■ **Your instructions**
Within the entries below, output exactly the lines between the line containing "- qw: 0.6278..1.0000" and the line containing "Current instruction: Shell", inclusive, and omit any picture.
——
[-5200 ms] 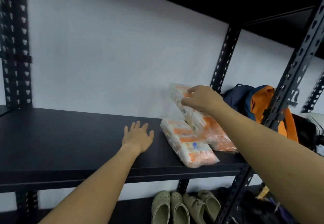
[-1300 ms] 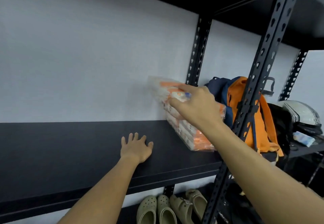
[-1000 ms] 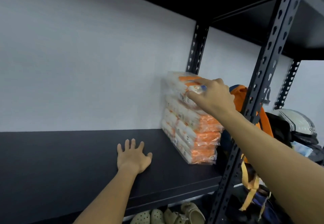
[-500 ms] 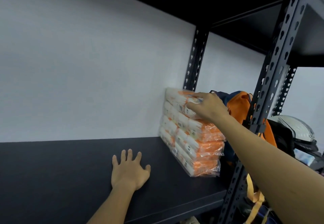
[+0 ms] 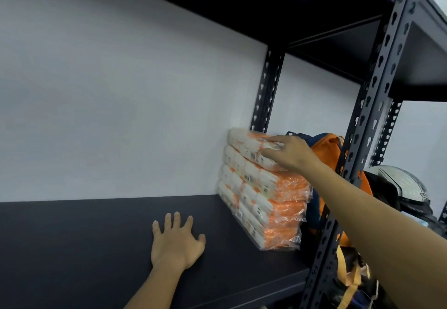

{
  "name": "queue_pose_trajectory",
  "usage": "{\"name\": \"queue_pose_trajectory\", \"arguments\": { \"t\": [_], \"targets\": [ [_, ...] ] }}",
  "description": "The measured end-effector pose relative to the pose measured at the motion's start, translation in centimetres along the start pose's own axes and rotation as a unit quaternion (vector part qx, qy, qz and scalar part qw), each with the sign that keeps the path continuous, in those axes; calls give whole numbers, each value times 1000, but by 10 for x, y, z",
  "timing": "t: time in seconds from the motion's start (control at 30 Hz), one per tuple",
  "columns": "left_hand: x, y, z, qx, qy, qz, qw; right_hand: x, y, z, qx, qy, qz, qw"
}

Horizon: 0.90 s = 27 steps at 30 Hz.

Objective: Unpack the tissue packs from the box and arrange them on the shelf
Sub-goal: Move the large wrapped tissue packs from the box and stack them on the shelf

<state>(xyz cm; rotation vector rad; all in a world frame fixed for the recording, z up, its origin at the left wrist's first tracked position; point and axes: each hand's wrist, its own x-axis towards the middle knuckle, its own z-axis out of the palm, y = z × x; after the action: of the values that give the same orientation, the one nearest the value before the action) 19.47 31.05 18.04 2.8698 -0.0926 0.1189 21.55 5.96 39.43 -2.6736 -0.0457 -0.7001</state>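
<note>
**Shelf stock, right end: stack of tissue packs being settled**

Wall point(image 5: 121, 91): white, plain, filling upper left and centre of frame.

Shelf point(image 5: 72, 248): dark board across lower left; another dark board overhead along top of frame.

Posts point(image 5: 370, 105): dark perforated uprights, right of centre and far right.

Packs point(image 5: 263, 202): clear wrap, orange and white, stacked four or so high at right centre, back end at or close to wall, standing on shelf beside rear upright. Top pack slightly tilted.

Bag point(image 5: 324, 146): orange and blue, just behind stack, right of centre, partly hidden.

Helmet point(image 5: 399, 187): pale, far right, beyond front post.

Right hand point(image 5: 287, 154): fingers curled over front edge of top pack, gripping it.

Left hand point(image 5: 176, 243): spread flat, palm down on shelf, lower centre, apart from stack.

Step, as judged: seating top pack square on stack. Next move likely calls for release without tipping the pile, then return to box, not in frame.
</note>
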Motion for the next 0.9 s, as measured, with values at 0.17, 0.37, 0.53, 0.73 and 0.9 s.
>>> {"name": "queue_pose_trajectory", "arguments": {
  "t": [0.17,0.37,0.53,0.73,0.9],
  "targets": [
    [2,0,0,4,-3,-1,1000,5,-4,11,21,8,19,1000],
    [0,0,-1,0,-5,2,1000,11,2,17,-5,-16,38,999],
    [0,0,-4,-32,1,3,999,12,5,17,-49,-56,42,996],
    [-11,-5,-15,-268,100,17,958,-1,-18,-5,-207,-105,57,971],
    [-34,-20,-26,-400,179,-34,898,-37,-41,-3,-213,48,-29,975]
  ]
}}
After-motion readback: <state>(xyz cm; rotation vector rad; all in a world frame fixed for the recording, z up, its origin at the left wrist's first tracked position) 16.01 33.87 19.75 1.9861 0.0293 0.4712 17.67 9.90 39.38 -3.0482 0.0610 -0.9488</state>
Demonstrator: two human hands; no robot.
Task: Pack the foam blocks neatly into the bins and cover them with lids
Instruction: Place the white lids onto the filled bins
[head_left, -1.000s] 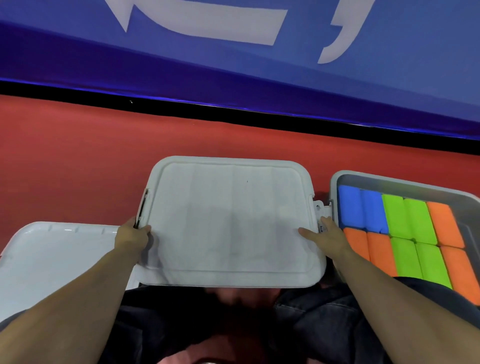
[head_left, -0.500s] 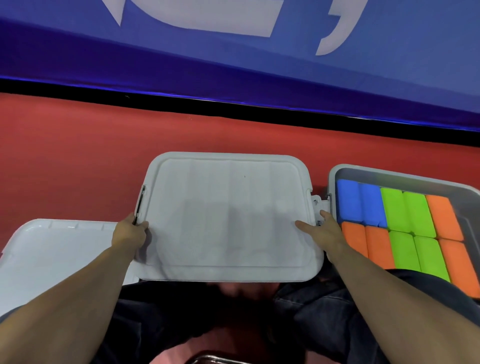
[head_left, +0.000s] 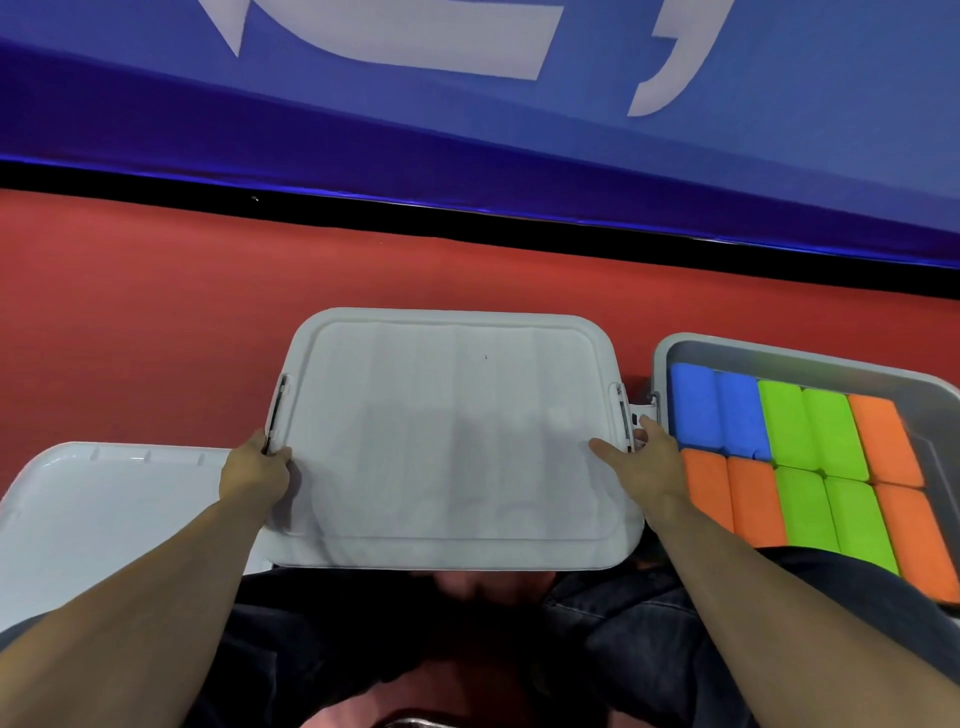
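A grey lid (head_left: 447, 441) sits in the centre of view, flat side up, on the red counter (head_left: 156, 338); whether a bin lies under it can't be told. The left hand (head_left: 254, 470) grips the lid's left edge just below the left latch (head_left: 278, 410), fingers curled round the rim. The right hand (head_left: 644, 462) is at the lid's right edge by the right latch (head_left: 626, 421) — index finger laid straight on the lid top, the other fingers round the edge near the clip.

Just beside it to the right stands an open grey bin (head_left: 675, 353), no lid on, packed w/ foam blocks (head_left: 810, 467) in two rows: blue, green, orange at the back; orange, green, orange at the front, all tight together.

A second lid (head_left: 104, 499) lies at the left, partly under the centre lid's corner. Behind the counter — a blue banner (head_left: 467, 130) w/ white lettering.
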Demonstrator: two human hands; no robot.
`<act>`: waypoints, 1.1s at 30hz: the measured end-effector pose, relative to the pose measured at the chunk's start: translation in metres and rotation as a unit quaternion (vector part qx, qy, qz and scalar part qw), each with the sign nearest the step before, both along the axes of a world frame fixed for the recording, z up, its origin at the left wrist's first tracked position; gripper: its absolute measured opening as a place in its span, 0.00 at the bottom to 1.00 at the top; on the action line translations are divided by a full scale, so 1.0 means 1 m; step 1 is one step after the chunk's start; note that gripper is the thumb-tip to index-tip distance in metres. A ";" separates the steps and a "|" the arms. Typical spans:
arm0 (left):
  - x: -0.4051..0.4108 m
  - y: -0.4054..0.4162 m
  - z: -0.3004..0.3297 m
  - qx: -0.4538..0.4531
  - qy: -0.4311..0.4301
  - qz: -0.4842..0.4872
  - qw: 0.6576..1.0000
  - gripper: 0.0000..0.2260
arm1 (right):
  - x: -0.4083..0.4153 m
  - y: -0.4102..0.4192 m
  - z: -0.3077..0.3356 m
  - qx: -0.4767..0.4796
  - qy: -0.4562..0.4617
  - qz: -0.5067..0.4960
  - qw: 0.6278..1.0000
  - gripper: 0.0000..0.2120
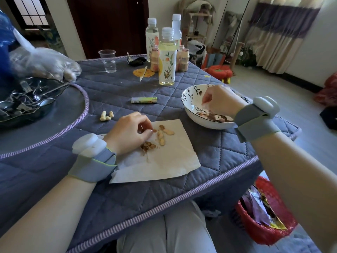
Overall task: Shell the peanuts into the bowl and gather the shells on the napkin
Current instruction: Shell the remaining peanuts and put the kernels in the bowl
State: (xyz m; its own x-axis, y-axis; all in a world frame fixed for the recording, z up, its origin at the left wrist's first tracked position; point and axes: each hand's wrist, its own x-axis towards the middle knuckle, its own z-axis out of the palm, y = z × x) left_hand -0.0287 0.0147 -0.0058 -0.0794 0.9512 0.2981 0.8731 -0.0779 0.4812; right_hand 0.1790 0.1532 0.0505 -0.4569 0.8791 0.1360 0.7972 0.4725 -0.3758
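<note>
A white napkin [164, 161] lies on the quilted table in front of me, with several shell halves [165, 134] and crushed shell bits [147, 146] on it. My left hand [127, 132] rests on the napkin's left part and pinches a small brown shell piece at its fingertips. The white patterned bowl [189, 101] stands to the right with shelled kernels [204, 114] in it. My right hand [218, 101] hovers over the bowl with its fingers curled downward; I cannot see whether it holds a kernel. Three whole peanuts [106, 116] lie left of the napkin.
A green and white pack [144, 100] lies behind the napkin. Bottles [166, 57] and a clear plastic cup [108, 60] stand at the back. A dark tray of metal clips [27, 99] and a plastic bag [45, 63] fill the left. A red basket [262, 212] sits on the floor at right.
</note>
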 end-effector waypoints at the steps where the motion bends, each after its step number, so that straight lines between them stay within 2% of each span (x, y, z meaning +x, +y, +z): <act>1: 0.000 0.000 -0.001 -0.005 0.002 -0.004 1.000 0.01 | -0.001 0.003 -0.002 -0.007 -0.018 0.001 1.000 0.06; 7: -0.002 0.000 -0.001 -0.006 0.001 -0.030 1.000 0.02 | -0.007 0.002 -0.003 -0.068 -0.052 0.017 0.996 0.06; 14: -0.004 0.000 0.000 0.035 -0.031 -0.036 0.998 0.05 | -0.018 -0.003 0.004 0.009 -0.011 0.018 1.000 0.10; 18: -0.015 -0.003 0.003 0.047 -0.048 0.013 0.998 0.04 | -0.044 -0.016 0.015 0.060 0.054 0.053 0.995 0.10; 22: -0.036 -0.009 0.006 0.028 -0.045 0.140 0.989 0.05 | -0.075 -0.032 0.018 0.044 0.098 0.111 0.988 0.09; 24: -0.054 -0.017 0.007 -0.012 -0.042 0.197 0.979 0.05 | -0.095 -0.038 0.015 0.045 0.085 0.148 0.984 0.09; 29: -0.087 -0.029 0.003 -0.091 -0.005 0.247 0.965 0.06 | -0.146 -0.049 -0.008 0.012 0.045 0.228 0.973 0.09; 33: -0.088 -0.029 0.003 -0.085 -0.010 0.252 0.964 0.06 | -0.177 -0.058 -0.020 0.006 0.005 0.266 0.964 0.10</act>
State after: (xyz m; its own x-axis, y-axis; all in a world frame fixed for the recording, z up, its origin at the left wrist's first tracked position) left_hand -0.1170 -0.0147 -0.0032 -0.5485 0.8253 0.1347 0.7698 0.4354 0.4668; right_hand 0.0019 0.0948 0.0309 -0.8417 0.5185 0.1508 0.4369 0.8181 -0.3740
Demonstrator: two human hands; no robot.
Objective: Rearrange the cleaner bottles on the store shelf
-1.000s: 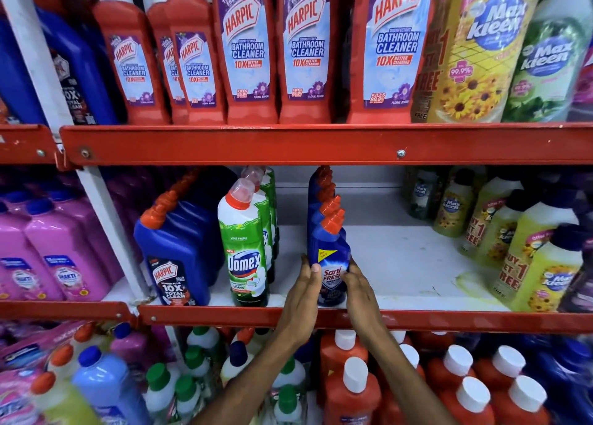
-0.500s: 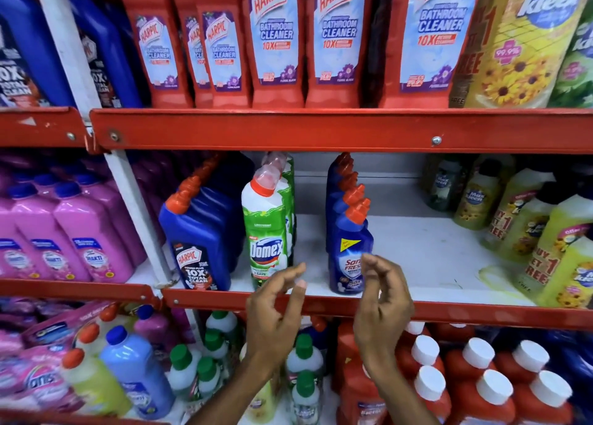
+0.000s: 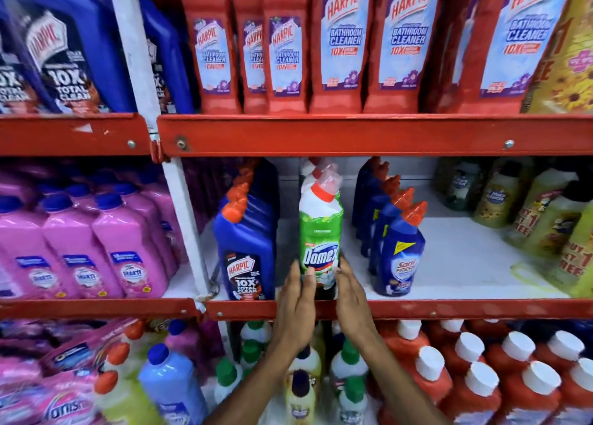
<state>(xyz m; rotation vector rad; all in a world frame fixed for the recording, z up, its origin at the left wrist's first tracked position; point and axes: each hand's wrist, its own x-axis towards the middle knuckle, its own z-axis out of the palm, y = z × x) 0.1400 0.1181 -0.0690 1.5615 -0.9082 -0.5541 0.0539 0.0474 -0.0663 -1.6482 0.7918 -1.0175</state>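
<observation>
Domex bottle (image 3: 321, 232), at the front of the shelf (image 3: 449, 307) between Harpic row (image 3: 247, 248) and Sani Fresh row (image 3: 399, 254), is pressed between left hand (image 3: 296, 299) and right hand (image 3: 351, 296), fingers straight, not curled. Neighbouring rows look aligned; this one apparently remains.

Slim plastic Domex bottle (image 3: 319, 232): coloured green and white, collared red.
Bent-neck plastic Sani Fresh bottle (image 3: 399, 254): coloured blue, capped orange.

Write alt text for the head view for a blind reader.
A left hand and a right hand press the sides of a green-and-white plastic Domex bottle on a red-edged metal shelf. A blue plastic Harpic bottle stands left of it, blue Sani Fresh bottles right.
</observation>
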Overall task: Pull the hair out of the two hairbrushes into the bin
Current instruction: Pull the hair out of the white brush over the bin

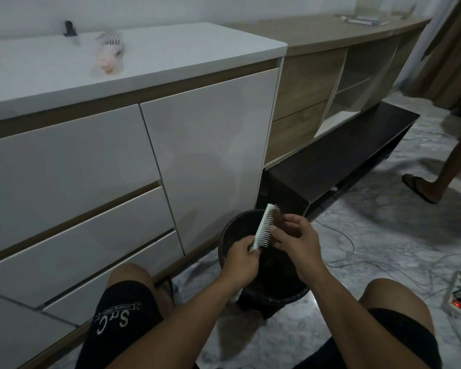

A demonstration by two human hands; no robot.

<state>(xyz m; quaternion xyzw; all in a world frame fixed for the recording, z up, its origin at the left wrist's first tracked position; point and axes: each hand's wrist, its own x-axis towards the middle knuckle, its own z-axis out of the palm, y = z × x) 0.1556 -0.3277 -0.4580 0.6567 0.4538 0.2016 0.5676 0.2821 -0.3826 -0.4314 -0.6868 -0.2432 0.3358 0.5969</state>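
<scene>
A pale green hairbrush (264, 226) stands tilted upright above the black bin (228, 230), bristles facing right. My left hand (241, 258) grips its handle at the bottom. My right hand (297, 242) pinches a brown clump of hair (278, 220) caught in the upper bristles. The bin sits on the floor between my knees, and its inside looks dark. A second hairbrush (109, 53), pinkish with pale bristles, lies on the white cabinet top at the upper left, far from both hands.
White drawers and a door (210, 155) stand just left of the bin. A dark low bench (343, 158) runs off to the right. Another person's legs (447, 155) are at the far right. Cables and a power strip (455, 299) lie on the marble floor.
</scene>
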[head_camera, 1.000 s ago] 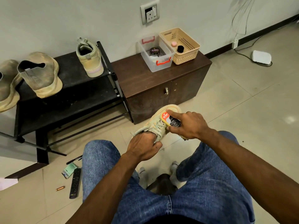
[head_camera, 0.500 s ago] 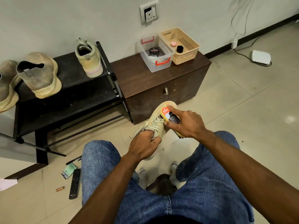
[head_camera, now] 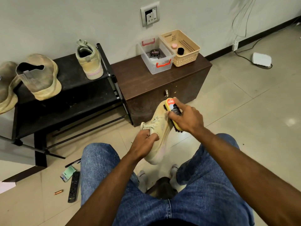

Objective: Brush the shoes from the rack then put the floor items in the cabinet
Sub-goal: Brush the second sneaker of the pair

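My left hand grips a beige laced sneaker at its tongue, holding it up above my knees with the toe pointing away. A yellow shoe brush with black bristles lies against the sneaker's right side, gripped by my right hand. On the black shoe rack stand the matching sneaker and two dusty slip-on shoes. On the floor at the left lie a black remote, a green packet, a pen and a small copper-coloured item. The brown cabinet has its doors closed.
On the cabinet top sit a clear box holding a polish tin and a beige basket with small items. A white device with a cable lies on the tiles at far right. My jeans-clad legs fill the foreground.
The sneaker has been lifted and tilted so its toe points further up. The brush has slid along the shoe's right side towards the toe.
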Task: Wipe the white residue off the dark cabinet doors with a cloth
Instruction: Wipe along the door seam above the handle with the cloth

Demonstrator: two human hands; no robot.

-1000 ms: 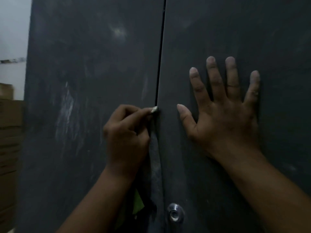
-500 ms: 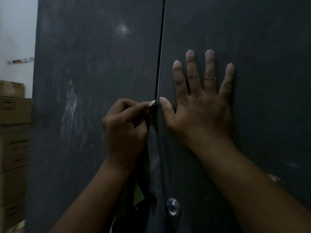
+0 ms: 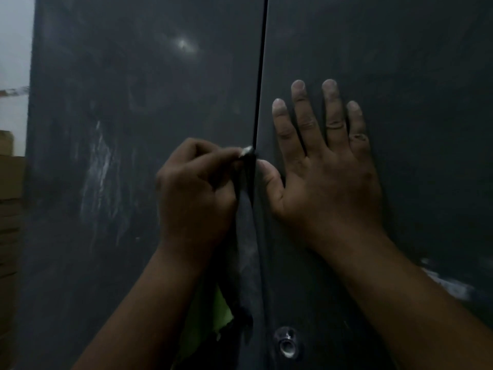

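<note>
- Head view: two dark cabinet doors filling the frame, left door (image 3: 133,182) and right door (image 3: 400,129), with a thin vertical gap (image 3: 260,76) running between them.
- Left hand (image 3: 194,198) is curling into a loose fist, its grip pinching a dark cloth (image 3: 246,236) between thumb and forefinger right at the gap.
- A small pale tip (image 3: 246,150) is showing at the pinch point; can't tell whether it's cloth or a fingernail.
- The cloth is hanging down from the pinch along the gap, below the left hand; lower down a bright green patch (image 3: 213,313) is showing beside the left forearm.
- Right hand (image 3: 325,177) is lying flat on the right door, palm against it, fingers spread and pointing up, holding nothing. Its thumb is sitting just beside the gap, near the cloth pinch.
- White residue is streaking the left door (image 3: 98,177) to the left of the left hand, plus a faint bright smudge (image 3: 184,45) higher up.
- Another white patch (image 3: 448,284) is showing on the right door, just past the right forearm.
- A round metal fitting (image 3: 286,345) is sitting low on the right door, near the gap.
- Stacked cardboard boxes (image 3: 10,209) are standing at the far left edge, beside the cabinet.
</note>
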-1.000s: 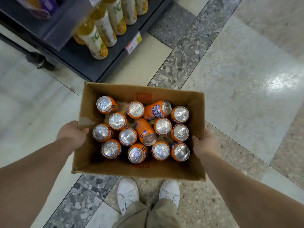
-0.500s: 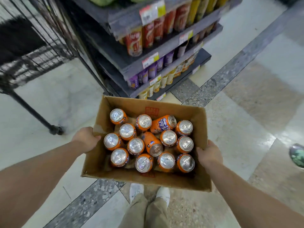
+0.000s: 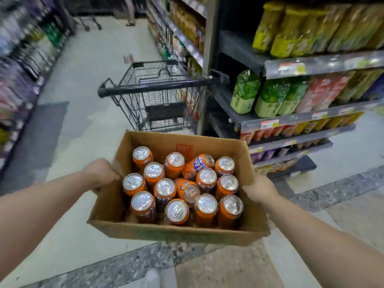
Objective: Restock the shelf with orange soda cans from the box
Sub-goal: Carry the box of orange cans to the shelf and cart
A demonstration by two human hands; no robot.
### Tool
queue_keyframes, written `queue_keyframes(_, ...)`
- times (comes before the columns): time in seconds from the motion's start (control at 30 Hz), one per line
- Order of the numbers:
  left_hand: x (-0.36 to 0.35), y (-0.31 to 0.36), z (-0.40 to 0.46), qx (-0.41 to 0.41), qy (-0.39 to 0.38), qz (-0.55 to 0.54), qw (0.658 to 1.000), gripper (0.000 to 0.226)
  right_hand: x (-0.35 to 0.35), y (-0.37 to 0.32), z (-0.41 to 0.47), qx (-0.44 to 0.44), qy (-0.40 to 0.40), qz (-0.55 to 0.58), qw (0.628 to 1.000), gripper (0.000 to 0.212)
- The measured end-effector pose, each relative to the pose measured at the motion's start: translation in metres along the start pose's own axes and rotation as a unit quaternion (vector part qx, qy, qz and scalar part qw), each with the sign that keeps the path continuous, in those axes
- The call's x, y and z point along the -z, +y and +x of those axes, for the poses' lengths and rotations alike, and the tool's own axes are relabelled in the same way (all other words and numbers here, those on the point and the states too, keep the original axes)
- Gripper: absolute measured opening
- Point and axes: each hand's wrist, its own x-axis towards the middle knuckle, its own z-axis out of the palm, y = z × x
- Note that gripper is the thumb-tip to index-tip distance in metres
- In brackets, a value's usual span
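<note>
I carry an open cardboard box [image 3: 158, 231] in front of me, above the floor. Several orange soda cans [image 3: 206, 181] stand upright inside it, and two lie tilted among them. My left hand [image 3: 99, 173] grips the box's left wall, fingers curled over the rim. My right hand [image 3: 258, 189] grips the right wall the same way. A drinks shelf [image 3: 307, 119] with green, red and yellow bottles stands to the right, just beyond the box.
A black wire shopping cart [image 3: 158, 94] stands straight ahead, just past the box, beside the shelf's end. Another shelf row [image 3: 22, 69] lines the left of the aisle. A dark mat [image 3: 41, 134] lies on the floor at left.
The view has risen from the floor to the aisle and shelves; the cart now shows ahead. Both hands keep their grip on the box, which sits higher in view.
</note>
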Motion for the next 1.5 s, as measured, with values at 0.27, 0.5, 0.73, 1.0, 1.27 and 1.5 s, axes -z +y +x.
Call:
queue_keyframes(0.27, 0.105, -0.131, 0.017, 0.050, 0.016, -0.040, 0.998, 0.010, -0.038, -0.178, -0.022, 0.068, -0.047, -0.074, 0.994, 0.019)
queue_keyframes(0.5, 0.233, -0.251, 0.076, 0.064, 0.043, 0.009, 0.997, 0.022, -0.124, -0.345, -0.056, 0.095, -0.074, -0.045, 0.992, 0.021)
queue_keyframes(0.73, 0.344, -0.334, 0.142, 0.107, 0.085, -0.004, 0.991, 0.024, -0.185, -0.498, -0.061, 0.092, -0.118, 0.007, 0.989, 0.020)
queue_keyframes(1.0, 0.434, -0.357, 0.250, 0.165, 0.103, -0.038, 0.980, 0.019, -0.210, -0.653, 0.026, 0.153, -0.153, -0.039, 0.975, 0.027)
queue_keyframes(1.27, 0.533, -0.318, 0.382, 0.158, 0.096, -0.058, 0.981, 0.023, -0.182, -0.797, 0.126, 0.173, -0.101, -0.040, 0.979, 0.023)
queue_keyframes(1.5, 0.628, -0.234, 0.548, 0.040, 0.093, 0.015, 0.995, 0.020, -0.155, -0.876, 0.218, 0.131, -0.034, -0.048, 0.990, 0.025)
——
■ **Result of this task**
  - qw: 0.6278..1.0000
  - gripper: 0.0000..0.2120
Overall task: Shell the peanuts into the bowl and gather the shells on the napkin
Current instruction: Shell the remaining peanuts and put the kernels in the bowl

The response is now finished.